▸ **Task instructions**
Transcribe the data exactly. Leave nothing out.
*** Study material Section Begins ***
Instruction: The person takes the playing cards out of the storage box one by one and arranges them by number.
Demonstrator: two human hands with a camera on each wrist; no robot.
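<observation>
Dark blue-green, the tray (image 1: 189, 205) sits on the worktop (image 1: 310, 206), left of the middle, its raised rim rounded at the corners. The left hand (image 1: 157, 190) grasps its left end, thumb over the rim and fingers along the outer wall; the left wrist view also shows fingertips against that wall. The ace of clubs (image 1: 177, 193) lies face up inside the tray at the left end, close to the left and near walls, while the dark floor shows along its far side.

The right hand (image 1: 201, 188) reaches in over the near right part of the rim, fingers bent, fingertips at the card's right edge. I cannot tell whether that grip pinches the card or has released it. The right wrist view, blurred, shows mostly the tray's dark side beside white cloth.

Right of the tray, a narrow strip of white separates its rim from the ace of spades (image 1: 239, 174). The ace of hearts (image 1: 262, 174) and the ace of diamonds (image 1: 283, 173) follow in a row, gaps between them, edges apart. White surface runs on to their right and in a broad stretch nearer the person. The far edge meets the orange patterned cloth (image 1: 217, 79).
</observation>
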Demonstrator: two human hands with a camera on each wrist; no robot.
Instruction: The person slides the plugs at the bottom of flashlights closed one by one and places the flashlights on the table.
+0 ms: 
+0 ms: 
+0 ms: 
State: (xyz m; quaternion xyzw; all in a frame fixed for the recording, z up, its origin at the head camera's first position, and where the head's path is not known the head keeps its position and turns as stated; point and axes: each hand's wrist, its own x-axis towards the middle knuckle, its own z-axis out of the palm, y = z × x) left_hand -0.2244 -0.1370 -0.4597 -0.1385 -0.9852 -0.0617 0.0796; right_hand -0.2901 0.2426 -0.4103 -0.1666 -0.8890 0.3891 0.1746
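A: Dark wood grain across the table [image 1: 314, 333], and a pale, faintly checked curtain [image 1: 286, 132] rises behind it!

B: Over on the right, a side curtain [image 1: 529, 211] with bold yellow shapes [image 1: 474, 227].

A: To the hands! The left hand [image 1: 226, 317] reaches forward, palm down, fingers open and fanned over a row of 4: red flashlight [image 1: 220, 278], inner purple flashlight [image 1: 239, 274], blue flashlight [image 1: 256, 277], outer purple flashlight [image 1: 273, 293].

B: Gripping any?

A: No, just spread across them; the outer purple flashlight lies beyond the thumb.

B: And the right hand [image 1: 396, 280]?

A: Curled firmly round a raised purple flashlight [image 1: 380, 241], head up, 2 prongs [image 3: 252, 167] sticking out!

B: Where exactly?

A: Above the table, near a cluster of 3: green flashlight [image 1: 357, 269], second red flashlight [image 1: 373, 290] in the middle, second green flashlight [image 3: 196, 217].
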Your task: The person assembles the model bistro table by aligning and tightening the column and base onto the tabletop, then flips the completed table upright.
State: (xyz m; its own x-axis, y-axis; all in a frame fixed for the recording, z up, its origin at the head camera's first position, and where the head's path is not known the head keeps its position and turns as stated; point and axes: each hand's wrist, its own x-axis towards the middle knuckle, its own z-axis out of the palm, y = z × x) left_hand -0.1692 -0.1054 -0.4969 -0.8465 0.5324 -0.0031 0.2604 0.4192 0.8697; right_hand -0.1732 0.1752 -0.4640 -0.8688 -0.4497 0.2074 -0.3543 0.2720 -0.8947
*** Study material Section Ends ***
▸ **Written answer**
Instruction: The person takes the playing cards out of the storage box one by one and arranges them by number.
Demonstrator: two human hands with a camera on each wrist; no robot.
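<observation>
Dark blue-green, the tray (image 1: 189, 205) sits on the worktop (image 1: 310, 206), left of the middle, its raised rim rounded at the corners. The left hand (image 1: 157, 190) grasps its left end, thumb over the rim and fingers along the outer wall; the left wrist view also shows fingertips against that wall. The ace of clubs (image 1: 177, 193) lies face up inside the tray at the left end, close to the left and near walls, while the dark floor shows along its far side.

The right hand (image 1: 201, 188) reaches in over the near right part of the rim, fingers bent, fingertips at the card's right edge. I cannot tell whether that grip pinches the card or has released it. The right wrist view, blurred, shows mostly the tray's dark side beside white cloth.

Right of the tray, a narrow strip of white separates its rim from the ace of spades (image 1: 239, 174). The ace of hearts (image 1: 262, 174) and the ace of diamonds (image 1: 283, 173) follow in a row, gaps between them, edges apart. White surface runs on to their right and in a broad stretch nearer the person. The far edge meets the orange patterned cloth (image 1: 217, 79).
</observation>
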Demonstrator: two human hands with a camera on each wrist; no robot.
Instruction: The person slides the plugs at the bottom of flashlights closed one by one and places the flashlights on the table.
+0 ms: 
+0 ms: 
+0 ms: 
State: (xyz m; quaternion xyzw; all in a frame fixed for the recording, z up, its origin at the head camera's first position, and where the head's path is not known the head keeps its position and turns as stated; point and axes: each hand's wrist, its own x-axis towards the middle knuckle, its own z-axis out of the palm, y = z × x) left_hand -0.2244 -0.1370 -0.4597 -0.1385 -0.9852 -0.0617 0.0796; right_hand -0.2901 0.2426 -0.4103 -0.1666 -0.8890 0.3891 0.1746
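A: Dark wood grain across the table [image 1: 314, 333], and a pale, faintly checked curtain [image 1: 286, 132] rises behind it!

B: Over on the right, a side curtain [image 1: 529, 211] with bold yellow shapes [image 1: 474, 227].

A: To the hands! The left hand [image 1: 226, 317] reaches forward, palm down, fingers open and fanned over a row of 4: red flashlight [image 1: 220, 278], inner purple flashlight [image 1: 239, 274], blue flashlight [image 1: 256, 277], outer purple flashlight [image 1: 273, 293].

B: Gripping any?

A: No, just spread across them; the outer purple flashlight lies beyond the thumb.

B: And the right hand [image 1: 396, 280]?

A: Curled firmly round a raised purple flashlight [image 1: 380, 241], head up, 2 prongs [image 3: 252, 167] sticking out!

B: Where exactly?

A: Above the table, near a cluster of 3: green flashlight [image 1: 357, 269], second red flashlight [image 1: 373, 290] in the middle, second green flashlight [image 3: 196, 217].
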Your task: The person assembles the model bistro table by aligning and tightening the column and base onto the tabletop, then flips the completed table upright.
State: (xyz m; its own x-axis, y-axis; all in a frame fixed for the recording, z up, its origin at the head camera's first position, and where the head's path is not known the head keeps its position and turns as stated; point and axes: each hand's wrist, its own x-axis towards the middle knuckle, its own z-axis out of the palm, y = z × x) left_hand -0.1692 -0.1054 -0.4969 -0.8465 0.5324 -0.0031 0.2604 0.4192 0.8697; right_hand -0.1732 0.1752 -0.4640 -0.8688 -0.4497 0.2074 -0.3543 0.2720 -0.8947

No more output is needed.